As if they could afford to spare the extra bodies in the post, the Wizards decided to suspend Kwame Brown for the rest of the playoffs essentially for being a pussy. You can read about it here: Link. It seems that Brown was not even in the building last night due to "sickness." Keep in mind that this is a home game and he could have showed up in street clothes and sat on the bench or in the locker room or even in Abe Pollin's (the real-life Mr. Burns) luxury box. But no, Kwame is the biggest pussy the NBA has ever seen. I'm glad Coach Jordan suspended him for the rest of the playoffs (read: 3 more games for the Wiz).
Unfortunately, this all but seals the deal ensuring Kwame will not be on the team next year and thus, was a complete waste of a draft pick. First he does not make a significant impact his rookie year. Fine. I wish we had drafted Pau Gasol, but we can wait. Brown has...potential. Then he cries about how MJ and Collins yell at him during practice. Ok, maybe they were too hard on him. Jordan was washed up and Collins had no idea what was going on. Now he still does not contribute much and thats only when he's not injured. Unbelievable. He can't even come to the arena when he's not playing? Bullshit. Even JPR (that's John Peter Ramos, owner of the first 7 foot Puerto Rican cornrow mullet) shows up to the games.

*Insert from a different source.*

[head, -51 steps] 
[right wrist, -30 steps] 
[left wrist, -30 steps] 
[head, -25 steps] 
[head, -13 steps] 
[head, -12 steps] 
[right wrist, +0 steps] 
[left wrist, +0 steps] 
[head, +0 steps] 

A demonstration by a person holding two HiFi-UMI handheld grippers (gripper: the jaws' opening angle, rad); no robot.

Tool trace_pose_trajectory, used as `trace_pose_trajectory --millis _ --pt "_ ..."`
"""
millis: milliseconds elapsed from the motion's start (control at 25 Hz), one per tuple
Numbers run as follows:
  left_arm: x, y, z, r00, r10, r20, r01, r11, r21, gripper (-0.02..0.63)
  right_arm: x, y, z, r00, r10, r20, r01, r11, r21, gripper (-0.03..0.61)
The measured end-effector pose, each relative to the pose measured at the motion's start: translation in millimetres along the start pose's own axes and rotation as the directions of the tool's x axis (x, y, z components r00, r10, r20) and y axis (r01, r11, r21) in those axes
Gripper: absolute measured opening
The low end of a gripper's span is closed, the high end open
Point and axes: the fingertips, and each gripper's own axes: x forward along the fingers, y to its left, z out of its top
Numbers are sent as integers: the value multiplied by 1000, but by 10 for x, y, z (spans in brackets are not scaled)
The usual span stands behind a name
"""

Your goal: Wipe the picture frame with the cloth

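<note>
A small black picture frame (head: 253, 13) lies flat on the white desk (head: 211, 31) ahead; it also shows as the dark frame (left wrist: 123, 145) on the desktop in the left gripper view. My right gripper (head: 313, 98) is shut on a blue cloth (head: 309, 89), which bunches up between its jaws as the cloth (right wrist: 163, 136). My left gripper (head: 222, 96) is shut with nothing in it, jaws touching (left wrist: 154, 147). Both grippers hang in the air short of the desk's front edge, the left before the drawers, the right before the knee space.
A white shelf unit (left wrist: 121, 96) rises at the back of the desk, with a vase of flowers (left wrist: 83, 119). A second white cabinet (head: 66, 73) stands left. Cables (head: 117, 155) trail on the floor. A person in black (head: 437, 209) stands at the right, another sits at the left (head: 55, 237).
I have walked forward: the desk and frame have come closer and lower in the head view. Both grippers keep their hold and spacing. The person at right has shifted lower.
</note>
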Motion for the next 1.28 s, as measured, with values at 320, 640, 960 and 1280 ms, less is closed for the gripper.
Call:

I have no doubt that Kwame will catch on somewhere else next year (if he decides not to retire) and finally break out. Its what happens to all of Washington's players. We either get them when they are too young to know how to play or too old and washed up to care anymore. This team was supposed to be different. We have a core of young guys that could really do something next year (if we get some inside defensive presence). Now we have to trade Kwame Brown at 50 cents on the dollar (and it was a canadian dollar to begin with) and watch him actually start to care for a different team next year. Such is the life of a Wizards fan.
Hey Kwame, don't let the door hit you in the ass on the way out of DC. And don't forget to bring your case of Vagisil with you, punk.